Они покинули Россию в 1920 году, пережив два погромных обыска, полную распродажу всех носильных вещей, расстрелы друзей, смерть знакомых от голода. Они переехали – легально, чудо! – польскую границу на ветхих, поломанных санях и с самым скудным багажом, какой только можно было вообразить: пара чемоданов с износившимся бельем, рваным платьем и грудой рукописей и записных книжек на дне.
В Париже их ждала серая от пыли, неуютная от нежилого духа, с соломенною мебелью, но своя квартира, из которой их никто не мог выселить за самый главный признак буржуазности – обилие книг. Они принялись обустраивать свой, по-прежнему сложный, теперь уже – навсегда – эмигрантский, но вполне свободный, человеческий быт. Обзавелись знакомыми, которых пытались поддерживать всем, чем только умели и могли.

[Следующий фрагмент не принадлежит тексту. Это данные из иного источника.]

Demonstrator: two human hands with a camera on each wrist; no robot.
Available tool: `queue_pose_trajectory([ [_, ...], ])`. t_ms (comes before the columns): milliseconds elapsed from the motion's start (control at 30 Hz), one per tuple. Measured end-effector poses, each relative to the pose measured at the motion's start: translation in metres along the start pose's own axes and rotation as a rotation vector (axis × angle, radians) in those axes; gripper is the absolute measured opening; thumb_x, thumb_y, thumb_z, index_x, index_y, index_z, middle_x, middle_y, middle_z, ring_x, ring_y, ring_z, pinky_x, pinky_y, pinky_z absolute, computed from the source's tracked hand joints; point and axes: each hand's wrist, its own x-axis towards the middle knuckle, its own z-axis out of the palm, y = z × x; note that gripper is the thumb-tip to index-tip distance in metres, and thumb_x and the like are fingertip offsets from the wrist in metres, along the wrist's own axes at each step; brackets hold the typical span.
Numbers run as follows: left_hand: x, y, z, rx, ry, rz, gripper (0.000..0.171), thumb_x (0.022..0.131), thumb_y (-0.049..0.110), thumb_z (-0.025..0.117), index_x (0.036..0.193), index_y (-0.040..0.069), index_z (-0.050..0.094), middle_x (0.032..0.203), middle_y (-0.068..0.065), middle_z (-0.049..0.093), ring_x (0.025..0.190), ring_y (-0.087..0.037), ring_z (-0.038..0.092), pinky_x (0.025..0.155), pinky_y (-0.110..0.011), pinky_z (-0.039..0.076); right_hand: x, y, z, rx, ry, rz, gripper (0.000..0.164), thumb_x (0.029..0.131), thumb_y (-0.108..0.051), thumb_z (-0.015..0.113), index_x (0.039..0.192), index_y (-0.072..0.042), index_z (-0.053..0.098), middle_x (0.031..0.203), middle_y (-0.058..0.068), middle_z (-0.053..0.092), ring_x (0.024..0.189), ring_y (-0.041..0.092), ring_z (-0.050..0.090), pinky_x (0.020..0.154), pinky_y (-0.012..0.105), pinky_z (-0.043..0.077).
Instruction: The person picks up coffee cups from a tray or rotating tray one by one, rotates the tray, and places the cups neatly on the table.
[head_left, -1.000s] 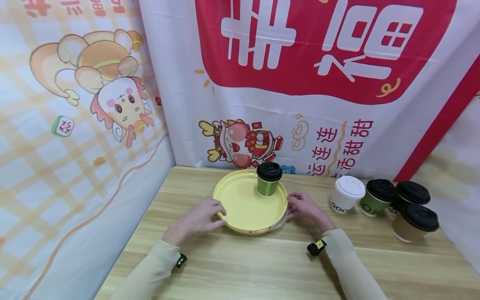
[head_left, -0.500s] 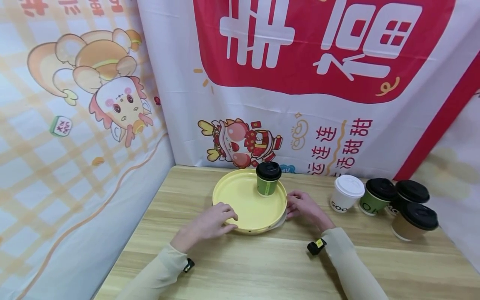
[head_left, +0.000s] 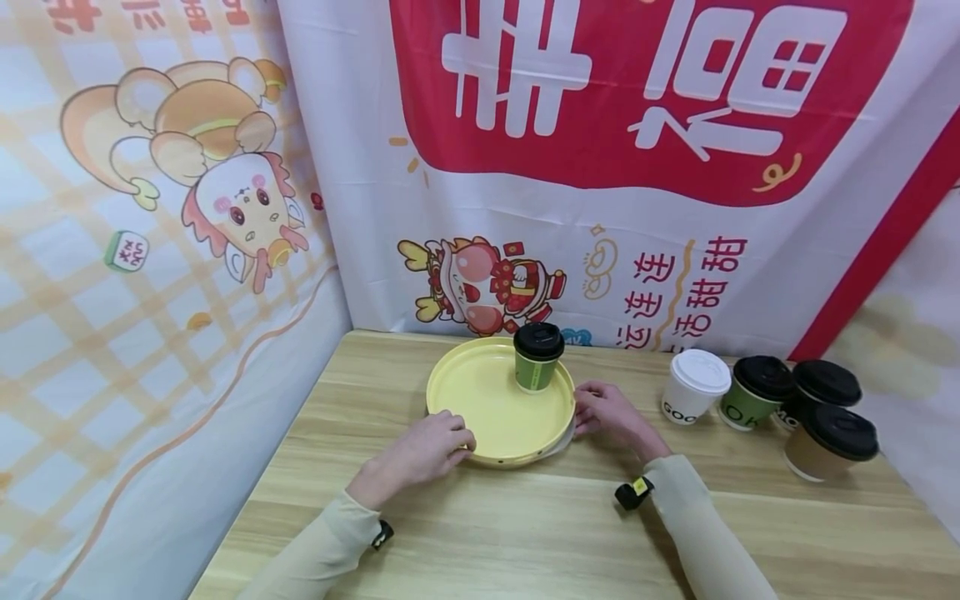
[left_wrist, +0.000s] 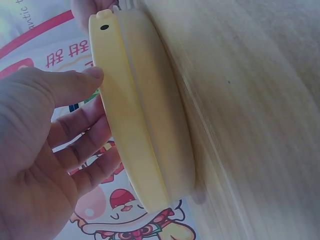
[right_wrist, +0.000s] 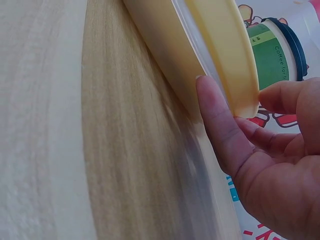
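Observation:
A round yellow tray [head_left: 495, 408] sits above a beige lower layer [right_wrist: 170, 55], with a gap between the two at the right. A green paper cup with black lid [head_left: 537, 358] stands upright toward the tray's back right. My left hand [head_left: 423, 454] pinches the tray's near-left rim; in the left wrist view the thumb [left_wrist: 75, 85] is outside it and the fingers reach behind. At the right edge, my right hand [head_left: 607, 417] holds the side, one digit against the lower layer and another by the upper rim. Some right fingertips are hidden.
Several lidded paper cups stand at the right: white [head_left: 696, 386], green [head_left: 754, 392], black [head_left: 823, 387] and brown [head_left: 830, 446]. A printed cloth [head_left: 360, 208] hangs behind the wooden table [head_left: 510, 533], and another sheet [head_left: 247, 400] borders its left side.
My left hand lifted off the tray's left rim, moved right along the near edge and pinched the rim there. The right hand, tray and cups look unmoved.

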Motion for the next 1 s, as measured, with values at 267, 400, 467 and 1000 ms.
queue_pose_trajectory([
  [267, -0.003, -0.002, 0.001, 0.001, 0.001, -0.01, 0.006, 0.084, 0.019, 0.067, 0.089, 0.022, 0.068, 0.084, 0.008, 0.059, 0.079, -0.011, 0.051, 0.071, -0.027, 0.044, 0.004, 0.006, 0.001, 0.007, 0.021, -0.015, 0.036, 0.095, -0.015, 0.047, 0.12, 0.011, 0.041, 0.085, 0.018, 0.061, 0.067, 0.022, 0.063, 0.069, 0.046, 0.055],
  [400, -0.005, -0.006, 0.0, 0.004, 0.017, -0.008, 0.006, 0.084, 0.019, 0.068, 0.088, 0.022, 0.068, 0.083, 0.009, 0.059, 0.078, -0.011, 0.051, 0.071, -0.027, 0.044, 0.005, 0.005, 0.002, 0.023, 0.022, 0.003, 0.034, 0.095, -0.014, 0.047, 0.119, 0.01, 0.042, 0.086, 0.017, 0.061, 0.067, 0.023, 0.063, 0.067, 0.044, 0.056],
  [467, -0.007, -0.007, 0.0, 0.006, 0.024, -0.005, 0.005, 0.083, 0.019, 0.068, 0.088, 0.022, 0.068, 0.082, 0.009, 0.058, 0.078, -0.01, 0.051, 0.07, -0.026, 0.044, 0.004, 0.005, 0.003, 0.019, 0.021, 0.005, 0.034, 0.095, -0.014, 0.047, 0.119, 0.01, 0.042, 0.086, 0.018, 0.061, 0.068, 0.023, 0.063, 0.068, 0.044, 0.056],
  [1000, -0.014, -0.014, -0.006, -0.028, 0.007, -0.029, 0.007, 0.084, 0.017, 0.068, 0.089, 0.021, 0.069, 0.085, 0.009, 0.059, 0.081, -0.009, 0.051, 0.072, -0.025, 0.045, 0.004, 0.004, 0.008, 0.045, 0.009, -0.009, 0.035, 0.095, -0.012, 0.047, 0.12, 0.011, 0.039, 0.089, 0.02, 0.061, 0.07, 0.023, 0.064, 0.069, 0.044, 0.055],
])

В этой квартире вскоре снова уютно засияла лампа под зеленым абажуром, снова послышались звуки горячих, «непримиримых» споров между супругами, которых опасались непосвященные и за которыми с улыбкою наблюдали давние друзья. Вновь закипела литературная работа, вновь Зинаида Николаевна вела по ночам свои обширные дневники, переписку с читателями и издателями Дмитрия Сергеевича, которую он всегда препоручал ей, ибо находил, что она более него обладает пленительным талантом общения с людьми. Она подходила ко всему скрупулезно и педантично, письма непременно сортировала по срочности, ни одно не оставалось неотвеченным. Каждый день выходила с визитами, заботилась об обедах и вечерних чаях, на которых могло быть сразу более двадцати человек. И тогда у нее уставала рука разливать чай, хоть ей и помогали неизменные приятели – литературные секретари, такие, например, как Дмитрий Философов или Владимир Злобин. Их, да и многих других, непременно и со слащаво-лукавой усмешкой обыватели и посетители парижского салона тут же записывали в любовники Зинаиды Николаевны.